# Activity
For each line below that includes the string "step", show the whole line.

Collection entries:
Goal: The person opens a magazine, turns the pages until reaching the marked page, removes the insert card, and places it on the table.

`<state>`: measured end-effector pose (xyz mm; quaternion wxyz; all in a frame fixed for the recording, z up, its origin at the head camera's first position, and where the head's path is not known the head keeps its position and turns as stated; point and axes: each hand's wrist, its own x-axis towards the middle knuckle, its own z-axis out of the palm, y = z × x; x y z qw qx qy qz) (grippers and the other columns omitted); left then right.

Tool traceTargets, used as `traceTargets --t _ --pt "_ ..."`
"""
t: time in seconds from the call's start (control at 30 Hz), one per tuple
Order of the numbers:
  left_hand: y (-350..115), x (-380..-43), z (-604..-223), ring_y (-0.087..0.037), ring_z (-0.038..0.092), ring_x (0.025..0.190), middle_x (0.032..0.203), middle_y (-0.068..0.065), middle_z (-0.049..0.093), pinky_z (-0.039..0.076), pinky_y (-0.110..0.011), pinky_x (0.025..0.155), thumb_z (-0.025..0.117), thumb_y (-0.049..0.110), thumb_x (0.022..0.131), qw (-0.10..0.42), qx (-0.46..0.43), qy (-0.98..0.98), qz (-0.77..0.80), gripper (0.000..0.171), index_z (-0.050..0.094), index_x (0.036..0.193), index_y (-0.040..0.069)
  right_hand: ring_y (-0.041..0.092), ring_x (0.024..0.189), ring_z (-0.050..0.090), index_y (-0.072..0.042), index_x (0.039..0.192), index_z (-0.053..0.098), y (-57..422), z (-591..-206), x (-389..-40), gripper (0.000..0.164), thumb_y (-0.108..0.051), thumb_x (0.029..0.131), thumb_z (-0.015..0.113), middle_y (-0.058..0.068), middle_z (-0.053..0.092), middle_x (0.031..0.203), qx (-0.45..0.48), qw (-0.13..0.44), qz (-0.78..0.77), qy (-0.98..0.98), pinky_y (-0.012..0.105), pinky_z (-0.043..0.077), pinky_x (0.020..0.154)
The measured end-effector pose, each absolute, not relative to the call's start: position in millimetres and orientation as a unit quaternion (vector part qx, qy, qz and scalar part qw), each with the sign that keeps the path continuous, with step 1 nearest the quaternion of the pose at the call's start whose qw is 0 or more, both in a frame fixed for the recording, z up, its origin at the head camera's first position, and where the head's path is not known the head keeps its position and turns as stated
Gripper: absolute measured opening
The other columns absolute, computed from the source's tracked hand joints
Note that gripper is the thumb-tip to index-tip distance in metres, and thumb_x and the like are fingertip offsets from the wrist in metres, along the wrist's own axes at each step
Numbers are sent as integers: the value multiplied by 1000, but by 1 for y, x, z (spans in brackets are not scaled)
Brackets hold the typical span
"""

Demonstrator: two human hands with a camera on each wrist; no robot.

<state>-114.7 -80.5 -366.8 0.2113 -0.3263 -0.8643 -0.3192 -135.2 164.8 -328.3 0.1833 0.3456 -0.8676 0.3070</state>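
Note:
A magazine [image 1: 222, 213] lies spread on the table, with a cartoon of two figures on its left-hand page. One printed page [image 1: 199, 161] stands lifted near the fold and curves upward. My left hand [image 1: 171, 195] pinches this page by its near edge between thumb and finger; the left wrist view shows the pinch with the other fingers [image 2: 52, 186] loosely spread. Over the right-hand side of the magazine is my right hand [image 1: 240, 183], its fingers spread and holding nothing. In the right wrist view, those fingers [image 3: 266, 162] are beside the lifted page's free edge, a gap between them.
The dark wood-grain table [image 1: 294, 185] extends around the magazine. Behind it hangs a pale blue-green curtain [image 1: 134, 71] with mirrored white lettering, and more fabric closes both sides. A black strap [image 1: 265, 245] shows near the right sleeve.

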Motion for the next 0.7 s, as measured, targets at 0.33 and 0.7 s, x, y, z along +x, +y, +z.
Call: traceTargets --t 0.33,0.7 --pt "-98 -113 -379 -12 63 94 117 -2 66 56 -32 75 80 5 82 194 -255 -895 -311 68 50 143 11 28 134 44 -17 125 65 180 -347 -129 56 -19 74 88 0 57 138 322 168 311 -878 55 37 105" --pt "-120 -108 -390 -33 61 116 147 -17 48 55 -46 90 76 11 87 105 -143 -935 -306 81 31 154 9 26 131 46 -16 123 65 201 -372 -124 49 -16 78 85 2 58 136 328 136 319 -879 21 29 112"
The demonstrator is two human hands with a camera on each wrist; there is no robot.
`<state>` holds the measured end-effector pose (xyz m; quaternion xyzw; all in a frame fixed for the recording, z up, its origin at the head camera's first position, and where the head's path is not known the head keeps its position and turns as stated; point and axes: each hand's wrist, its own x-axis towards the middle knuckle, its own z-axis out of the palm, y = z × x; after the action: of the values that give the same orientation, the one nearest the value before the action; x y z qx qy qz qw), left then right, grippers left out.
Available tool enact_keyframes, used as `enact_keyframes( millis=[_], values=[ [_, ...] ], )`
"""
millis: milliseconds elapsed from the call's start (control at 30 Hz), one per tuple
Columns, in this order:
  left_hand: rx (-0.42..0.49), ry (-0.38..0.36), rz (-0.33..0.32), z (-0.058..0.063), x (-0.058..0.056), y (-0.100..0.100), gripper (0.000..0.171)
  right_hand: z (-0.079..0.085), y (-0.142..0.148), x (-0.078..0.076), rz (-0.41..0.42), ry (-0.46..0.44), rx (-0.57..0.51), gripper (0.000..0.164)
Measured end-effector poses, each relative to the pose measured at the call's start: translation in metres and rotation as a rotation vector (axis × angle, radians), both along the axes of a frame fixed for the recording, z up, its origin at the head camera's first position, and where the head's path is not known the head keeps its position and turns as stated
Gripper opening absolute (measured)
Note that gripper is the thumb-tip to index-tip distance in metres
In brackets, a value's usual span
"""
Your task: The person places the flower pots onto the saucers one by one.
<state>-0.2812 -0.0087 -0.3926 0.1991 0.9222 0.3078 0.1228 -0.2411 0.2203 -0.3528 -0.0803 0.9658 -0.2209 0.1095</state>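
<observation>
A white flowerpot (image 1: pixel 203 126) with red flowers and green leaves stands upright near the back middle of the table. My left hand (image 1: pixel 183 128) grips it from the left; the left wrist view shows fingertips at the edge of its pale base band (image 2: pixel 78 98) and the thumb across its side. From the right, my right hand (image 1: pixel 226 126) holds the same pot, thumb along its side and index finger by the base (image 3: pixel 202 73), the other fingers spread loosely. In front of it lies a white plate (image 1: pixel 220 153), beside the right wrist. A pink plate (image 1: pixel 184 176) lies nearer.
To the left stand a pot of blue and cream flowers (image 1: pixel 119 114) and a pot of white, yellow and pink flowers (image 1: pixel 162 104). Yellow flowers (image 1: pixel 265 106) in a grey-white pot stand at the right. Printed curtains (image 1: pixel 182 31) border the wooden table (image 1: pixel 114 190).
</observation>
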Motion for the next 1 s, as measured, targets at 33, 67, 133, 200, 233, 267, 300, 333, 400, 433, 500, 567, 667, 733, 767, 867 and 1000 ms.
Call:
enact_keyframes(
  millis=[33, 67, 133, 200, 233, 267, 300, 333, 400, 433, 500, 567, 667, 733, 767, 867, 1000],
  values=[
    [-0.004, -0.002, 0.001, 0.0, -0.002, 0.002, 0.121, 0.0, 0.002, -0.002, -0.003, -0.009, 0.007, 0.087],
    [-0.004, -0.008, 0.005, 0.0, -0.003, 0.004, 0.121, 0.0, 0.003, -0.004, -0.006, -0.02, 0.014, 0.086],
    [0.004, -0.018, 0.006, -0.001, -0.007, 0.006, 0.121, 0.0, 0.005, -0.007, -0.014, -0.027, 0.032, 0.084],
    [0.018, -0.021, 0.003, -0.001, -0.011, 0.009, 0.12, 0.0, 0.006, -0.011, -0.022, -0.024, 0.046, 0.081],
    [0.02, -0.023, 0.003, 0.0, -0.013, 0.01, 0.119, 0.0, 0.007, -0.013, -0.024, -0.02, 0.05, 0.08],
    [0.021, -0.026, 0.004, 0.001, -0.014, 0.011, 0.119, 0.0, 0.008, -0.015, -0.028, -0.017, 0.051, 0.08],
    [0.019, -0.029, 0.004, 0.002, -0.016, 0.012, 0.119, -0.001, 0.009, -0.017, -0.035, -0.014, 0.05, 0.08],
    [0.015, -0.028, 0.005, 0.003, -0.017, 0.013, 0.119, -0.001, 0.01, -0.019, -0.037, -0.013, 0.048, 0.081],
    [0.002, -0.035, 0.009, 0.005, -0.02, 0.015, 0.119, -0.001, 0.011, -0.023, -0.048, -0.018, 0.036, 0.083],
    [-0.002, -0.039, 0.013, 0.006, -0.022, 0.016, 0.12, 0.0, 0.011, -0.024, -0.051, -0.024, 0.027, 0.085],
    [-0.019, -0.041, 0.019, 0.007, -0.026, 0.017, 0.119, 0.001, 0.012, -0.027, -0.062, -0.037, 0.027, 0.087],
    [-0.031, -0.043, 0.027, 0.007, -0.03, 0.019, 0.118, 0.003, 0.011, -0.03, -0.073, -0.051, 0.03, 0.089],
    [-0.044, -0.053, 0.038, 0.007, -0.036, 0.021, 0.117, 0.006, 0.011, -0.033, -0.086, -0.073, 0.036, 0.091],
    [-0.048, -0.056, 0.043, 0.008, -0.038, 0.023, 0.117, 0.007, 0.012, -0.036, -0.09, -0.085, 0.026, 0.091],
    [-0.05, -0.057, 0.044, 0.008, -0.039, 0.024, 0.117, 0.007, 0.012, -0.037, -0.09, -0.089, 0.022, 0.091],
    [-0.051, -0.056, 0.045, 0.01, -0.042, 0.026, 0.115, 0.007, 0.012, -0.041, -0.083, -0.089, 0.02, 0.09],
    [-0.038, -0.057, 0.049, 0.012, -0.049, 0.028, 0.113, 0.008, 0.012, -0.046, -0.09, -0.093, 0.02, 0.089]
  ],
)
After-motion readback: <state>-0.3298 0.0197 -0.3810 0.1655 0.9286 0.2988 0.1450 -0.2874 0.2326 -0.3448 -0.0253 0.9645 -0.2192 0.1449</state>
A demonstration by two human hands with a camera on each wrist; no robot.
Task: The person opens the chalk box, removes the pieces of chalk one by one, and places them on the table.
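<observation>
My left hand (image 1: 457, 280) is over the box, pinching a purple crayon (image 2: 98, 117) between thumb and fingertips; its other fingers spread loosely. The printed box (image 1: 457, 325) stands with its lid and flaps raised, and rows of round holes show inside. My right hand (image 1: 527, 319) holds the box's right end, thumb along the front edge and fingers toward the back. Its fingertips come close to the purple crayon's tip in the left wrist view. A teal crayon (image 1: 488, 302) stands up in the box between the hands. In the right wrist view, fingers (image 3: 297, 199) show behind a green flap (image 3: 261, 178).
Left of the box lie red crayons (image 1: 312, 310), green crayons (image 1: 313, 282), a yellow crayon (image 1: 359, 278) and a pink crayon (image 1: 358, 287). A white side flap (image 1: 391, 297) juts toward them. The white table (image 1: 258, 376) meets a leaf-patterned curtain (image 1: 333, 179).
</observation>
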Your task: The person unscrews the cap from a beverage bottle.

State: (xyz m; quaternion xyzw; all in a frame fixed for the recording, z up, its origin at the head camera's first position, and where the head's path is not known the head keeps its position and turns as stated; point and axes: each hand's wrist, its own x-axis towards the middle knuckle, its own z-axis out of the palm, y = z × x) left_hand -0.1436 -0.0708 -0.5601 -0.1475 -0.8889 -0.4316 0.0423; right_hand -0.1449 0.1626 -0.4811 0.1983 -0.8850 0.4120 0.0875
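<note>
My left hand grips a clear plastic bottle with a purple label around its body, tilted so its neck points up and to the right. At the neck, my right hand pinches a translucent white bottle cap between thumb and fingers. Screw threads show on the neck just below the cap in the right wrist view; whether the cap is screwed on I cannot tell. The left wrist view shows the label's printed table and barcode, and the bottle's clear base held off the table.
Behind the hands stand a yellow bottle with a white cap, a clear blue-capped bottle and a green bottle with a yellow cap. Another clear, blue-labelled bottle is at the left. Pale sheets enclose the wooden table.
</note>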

# Solution to this task
The measured end-effector pose, each absolute, not relative to the call's start: position in millimetres and orientation as a unit quaternion (vector part qx, qy, qz and scalar part qw), each with the sign that keeps the path continuous, with step 1 nearest the quaternion of the pose at the call's start whose qw is 0 or more, both in a frame fixed for the recording, z up, its origin at the head camera's first position, and where the head's path is not known the head keeps its position and turns as stated
Note that gripper is the thumb-tip to index-tip distance in metres, and thumb_x and the like are fingertip offsets from the wrist in metres, along the wrist's own axes at each step

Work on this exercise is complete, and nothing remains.